Pavel Vladimirovich Barkouski (also Barkovsky; Павел Уладзіміравіч Баркоўскі) is a Belarusian philosopher. He was appointed as Representative for National Revival of the United Transitional Cabinet of Belarus in August 2025.

==Youth and education==
Barkouski was born on in Minsk. He obtained an undergraduate degree in philosophy at Belarusian State University (BSU) in 2000 and defended his PhD, "The Theory of Understanding as a Research Project in Contemporary Epistemology", in Minsk in 2005.

==Philosopher==
Barkouski continued his activities as a philosopher. He was a faculty member of the Faculty of Philosophy and Social Sciences at BSU. He organised a book festival "Pradmova". In September 2020, he resigned from BSU in protest against political pressure on BSU physicist Sviatlana Vovchak.
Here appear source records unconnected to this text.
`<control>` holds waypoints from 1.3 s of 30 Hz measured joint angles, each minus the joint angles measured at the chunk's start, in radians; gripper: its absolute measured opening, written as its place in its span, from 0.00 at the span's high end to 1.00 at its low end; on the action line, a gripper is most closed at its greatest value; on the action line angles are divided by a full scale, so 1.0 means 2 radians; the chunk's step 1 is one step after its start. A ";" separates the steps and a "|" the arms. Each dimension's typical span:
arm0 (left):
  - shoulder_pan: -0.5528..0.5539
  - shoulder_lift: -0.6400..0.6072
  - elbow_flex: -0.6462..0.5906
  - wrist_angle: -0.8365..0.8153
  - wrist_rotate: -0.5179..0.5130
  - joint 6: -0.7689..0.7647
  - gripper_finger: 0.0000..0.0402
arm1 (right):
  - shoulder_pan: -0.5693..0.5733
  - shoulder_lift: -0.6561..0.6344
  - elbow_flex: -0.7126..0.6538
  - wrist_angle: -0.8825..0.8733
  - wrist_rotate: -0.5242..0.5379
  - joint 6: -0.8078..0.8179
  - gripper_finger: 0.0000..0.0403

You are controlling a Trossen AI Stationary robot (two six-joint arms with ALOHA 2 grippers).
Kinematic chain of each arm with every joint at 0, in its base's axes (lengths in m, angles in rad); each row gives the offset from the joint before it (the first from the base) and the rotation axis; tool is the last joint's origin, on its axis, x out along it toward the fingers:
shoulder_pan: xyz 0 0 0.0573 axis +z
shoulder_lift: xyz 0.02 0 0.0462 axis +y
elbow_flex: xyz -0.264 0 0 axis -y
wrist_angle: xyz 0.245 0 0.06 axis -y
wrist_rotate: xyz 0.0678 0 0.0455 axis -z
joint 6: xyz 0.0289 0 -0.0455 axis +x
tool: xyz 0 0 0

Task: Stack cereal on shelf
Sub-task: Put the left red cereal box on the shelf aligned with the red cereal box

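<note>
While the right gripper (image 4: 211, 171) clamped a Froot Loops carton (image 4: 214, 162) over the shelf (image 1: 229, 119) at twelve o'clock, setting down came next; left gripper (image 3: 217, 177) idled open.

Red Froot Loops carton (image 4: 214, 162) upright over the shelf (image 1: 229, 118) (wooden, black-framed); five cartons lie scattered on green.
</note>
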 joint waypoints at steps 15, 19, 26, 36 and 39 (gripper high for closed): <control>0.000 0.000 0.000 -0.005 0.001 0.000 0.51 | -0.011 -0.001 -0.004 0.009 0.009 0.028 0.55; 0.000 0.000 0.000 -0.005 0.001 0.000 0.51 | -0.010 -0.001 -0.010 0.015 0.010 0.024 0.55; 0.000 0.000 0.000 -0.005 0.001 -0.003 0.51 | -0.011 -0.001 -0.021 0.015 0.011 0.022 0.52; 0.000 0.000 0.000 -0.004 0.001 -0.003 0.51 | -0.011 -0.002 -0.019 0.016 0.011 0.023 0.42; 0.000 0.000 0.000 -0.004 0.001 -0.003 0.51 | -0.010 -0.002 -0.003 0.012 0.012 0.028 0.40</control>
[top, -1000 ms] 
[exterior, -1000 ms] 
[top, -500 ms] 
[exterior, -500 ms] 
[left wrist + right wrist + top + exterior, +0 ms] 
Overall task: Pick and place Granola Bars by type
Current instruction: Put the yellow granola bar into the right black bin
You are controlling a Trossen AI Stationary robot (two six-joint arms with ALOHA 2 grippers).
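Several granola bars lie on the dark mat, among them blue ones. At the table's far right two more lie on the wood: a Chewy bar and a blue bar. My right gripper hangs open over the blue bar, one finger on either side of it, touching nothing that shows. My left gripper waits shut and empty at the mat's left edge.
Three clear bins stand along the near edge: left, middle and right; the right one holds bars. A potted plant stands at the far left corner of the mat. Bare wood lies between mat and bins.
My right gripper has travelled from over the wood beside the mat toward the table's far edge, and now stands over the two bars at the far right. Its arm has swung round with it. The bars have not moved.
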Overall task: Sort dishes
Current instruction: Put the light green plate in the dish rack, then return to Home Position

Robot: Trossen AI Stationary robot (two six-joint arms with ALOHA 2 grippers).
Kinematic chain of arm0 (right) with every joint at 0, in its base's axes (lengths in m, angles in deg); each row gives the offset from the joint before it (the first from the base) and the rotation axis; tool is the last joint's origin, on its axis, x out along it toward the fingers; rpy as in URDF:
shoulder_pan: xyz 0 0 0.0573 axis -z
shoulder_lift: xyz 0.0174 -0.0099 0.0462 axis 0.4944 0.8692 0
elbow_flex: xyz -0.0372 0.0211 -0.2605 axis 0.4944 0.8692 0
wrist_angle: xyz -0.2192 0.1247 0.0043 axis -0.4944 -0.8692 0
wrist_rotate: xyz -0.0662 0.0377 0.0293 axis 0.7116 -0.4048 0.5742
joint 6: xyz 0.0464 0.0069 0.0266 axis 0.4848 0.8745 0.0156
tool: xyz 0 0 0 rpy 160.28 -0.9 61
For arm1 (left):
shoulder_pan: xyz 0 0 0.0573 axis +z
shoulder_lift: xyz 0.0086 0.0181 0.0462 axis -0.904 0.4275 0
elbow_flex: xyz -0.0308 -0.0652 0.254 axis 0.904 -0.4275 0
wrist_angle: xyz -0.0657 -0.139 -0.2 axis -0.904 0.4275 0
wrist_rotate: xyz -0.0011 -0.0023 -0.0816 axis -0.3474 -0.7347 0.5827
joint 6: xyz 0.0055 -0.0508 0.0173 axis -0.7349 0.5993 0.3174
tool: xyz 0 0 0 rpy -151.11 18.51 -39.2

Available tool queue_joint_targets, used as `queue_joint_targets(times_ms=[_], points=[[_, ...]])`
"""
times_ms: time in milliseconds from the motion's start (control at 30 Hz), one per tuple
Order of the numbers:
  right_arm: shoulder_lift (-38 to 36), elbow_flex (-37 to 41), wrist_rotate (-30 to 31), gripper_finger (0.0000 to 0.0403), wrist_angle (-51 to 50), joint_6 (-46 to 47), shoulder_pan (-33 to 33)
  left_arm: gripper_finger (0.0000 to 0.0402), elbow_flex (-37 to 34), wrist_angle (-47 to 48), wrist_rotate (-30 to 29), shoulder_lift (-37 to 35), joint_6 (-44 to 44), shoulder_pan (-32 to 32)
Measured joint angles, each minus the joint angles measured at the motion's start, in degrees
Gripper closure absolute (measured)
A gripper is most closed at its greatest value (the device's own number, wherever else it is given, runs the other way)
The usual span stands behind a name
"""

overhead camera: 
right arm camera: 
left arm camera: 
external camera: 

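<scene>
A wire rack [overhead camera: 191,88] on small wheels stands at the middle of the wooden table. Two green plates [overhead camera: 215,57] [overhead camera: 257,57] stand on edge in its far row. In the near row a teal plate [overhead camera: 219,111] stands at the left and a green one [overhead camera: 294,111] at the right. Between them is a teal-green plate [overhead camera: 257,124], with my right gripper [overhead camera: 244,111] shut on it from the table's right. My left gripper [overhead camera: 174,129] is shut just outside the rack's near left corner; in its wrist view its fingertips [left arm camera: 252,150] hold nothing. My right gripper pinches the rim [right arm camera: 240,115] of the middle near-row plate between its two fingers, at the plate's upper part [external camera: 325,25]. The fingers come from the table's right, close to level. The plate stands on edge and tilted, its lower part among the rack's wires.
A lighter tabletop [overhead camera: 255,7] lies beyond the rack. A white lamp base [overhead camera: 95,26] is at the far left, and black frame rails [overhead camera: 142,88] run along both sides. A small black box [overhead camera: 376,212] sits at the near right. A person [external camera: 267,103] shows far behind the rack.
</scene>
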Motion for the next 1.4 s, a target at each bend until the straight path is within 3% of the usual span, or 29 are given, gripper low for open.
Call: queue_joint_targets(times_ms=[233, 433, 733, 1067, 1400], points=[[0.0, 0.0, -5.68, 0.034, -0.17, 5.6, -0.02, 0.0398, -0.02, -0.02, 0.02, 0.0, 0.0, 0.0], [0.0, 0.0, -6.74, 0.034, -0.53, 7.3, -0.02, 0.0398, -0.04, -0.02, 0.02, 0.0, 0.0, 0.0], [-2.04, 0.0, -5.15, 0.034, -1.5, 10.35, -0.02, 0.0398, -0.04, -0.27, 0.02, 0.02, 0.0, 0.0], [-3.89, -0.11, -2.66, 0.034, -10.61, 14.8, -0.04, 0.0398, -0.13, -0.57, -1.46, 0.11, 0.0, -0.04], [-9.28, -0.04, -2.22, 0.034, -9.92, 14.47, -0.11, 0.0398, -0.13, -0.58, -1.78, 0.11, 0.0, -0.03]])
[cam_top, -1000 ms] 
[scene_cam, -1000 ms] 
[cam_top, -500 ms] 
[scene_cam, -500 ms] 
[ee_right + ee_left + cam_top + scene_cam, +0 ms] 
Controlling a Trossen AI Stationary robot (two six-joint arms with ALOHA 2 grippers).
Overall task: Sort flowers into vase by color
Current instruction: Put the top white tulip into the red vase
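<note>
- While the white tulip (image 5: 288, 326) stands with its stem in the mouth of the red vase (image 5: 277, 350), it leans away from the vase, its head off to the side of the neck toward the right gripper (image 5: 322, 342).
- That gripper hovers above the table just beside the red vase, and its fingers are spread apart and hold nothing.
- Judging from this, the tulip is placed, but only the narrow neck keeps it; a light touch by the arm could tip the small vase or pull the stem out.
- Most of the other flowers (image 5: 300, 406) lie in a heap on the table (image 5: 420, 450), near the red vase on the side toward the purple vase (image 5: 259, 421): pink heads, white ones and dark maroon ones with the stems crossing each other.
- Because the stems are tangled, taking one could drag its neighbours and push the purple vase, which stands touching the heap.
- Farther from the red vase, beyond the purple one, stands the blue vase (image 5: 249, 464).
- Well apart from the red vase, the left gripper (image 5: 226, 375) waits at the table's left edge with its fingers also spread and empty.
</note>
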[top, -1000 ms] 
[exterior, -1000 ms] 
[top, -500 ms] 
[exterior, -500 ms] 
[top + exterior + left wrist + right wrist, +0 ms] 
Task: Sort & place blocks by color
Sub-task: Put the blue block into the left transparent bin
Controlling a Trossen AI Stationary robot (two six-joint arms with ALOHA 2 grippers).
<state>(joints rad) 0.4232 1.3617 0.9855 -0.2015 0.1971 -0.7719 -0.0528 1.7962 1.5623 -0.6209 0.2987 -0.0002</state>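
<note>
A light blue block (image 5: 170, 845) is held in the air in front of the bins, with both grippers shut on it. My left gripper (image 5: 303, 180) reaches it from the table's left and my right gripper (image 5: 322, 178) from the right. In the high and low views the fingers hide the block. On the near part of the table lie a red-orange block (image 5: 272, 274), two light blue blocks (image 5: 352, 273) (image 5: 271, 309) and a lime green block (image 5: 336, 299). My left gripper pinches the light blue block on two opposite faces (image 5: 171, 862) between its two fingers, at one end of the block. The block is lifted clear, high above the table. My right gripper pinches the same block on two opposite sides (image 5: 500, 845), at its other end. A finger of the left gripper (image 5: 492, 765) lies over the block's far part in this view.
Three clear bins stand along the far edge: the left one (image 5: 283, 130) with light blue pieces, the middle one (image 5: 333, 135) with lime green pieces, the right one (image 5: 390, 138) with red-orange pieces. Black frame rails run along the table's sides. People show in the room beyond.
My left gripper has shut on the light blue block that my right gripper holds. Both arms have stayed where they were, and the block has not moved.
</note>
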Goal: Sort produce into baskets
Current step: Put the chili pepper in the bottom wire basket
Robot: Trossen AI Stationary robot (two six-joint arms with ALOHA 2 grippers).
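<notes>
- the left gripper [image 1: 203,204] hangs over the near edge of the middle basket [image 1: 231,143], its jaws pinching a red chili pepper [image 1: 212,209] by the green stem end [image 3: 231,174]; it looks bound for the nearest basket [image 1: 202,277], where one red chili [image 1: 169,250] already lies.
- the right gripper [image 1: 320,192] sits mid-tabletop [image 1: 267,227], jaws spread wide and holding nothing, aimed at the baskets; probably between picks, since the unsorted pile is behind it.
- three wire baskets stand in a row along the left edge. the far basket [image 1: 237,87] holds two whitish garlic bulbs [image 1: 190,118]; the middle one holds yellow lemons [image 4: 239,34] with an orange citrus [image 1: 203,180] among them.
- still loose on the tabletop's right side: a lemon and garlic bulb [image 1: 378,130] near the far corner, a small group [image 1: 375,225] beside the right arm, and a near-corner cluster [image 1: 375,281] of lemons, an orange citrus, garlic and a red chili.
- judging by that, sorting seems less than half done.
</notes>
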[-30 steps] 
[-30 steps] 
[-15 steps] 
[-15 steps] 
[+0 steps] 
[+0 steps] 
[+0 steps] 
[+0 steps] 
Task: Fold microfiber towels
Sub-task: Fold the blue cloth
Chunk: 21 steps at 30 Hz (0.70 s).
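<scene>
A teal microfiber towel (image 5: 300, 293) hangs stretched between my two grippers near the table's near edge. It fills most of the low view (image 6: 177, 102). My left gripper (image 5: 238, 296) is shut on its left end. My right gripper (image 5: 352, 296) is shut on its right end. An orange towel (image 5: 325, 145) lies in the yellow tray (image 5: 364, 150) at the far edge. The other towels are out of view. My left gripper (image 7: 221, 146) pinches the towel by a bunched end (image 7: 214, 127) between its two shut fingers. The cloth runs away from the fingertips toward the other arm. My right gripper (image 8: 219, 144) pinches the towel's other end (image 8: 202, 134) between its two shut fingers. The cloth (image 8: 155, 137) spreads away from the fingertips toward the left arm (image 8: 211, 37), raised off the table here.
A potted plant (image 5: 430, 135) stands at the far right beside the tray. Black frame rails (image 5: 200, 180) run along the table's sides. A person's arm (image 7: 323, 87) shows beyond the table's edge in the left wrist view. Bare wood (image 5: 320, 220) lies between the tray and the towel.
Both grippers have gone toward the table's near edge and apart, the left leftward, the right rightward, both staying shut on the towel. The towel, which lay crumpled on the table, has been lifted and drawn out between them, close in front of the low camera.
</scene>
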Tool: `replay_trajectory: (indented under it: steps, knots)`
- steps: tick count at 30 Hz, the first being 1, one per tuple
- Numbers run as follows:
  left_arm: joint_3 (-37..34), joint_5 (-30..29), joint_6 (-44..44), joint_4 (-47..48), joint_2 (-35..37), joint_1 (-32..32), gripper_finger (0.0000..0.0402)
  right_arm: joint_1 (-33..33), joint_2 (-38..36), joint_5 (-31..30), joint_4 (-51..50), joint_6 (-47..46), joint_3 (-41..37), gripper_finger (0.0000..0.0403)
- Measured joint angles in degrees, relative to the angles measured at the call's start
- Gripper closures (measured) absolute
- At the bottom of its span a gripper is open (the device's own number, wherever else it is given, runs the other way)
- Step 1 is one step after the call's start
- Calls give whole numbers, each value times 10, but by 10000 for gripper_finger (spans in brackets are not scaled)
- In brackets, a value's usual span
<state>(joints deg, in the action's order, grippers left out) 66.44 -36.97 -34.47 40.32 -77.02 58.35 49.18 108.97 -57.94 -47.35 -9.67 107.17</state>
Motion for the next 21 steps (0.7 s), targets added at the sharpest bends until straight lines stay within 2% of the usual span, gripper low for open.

He described the situation in Belarus at the time as a "total regime of violence and lies".

Following his resignation from BSU, Barkouski continued organising the "Pradmova" book festival, continued teaching philosophy at the Belarusian Collegium, and was employed to write advertisements for a computer firm. In August 2025, he was a visiting professor at the Institute of Philosophy and Sociology of the Polish Academy of Sciences.

==United Transitional Cabinet==
After having been a deputy for Alina Koushyk as Representative for National Revival in the United Transitional Cabinet of Belarus (UTC), Barkouski became the acting representative in November 2024 when Koushyk resigned. In August 2025, he was formally appointed to the position.

In December 2025, Barkouski described his view of the state of Belarusian culture within Belarus and among the diaspora, and actions of the UTC to support Belarusian culture. He viewed much of the production of Belarusian culture, especially including music, theatre and the visual arts, as being repressed within Belarus by self-censorship and institutional censorship, developing well among the diaspora, and permeating back into Belarus by online communication. He cited "Swan Song" by Fyodor Ozerov, shown at the Berlin International Film Festival, as a success of independent Belarusian films, and culture festivals such as the "Northern Lights film festival, Bulbamovie" which became "Tutaka" – a festival of the awakened, in Podlasie.

Barkouski called for Europe to support Belarusian culture as part of the defence against Russia. He stated that the UTC had supported several Belarusian cultural institutes, had successfully applied for three million euros of funding for Belarusian culture from the European Commission. Ongoing UTC cultural projects included the development of a database of Belarusian cultural organisations in Poland and Lithuania that accepted donations as tax deductions under the Polish 1.5% and Lithuanian 1.2% rules, and supporting weekend classes in Belarusian culture for diaspora children.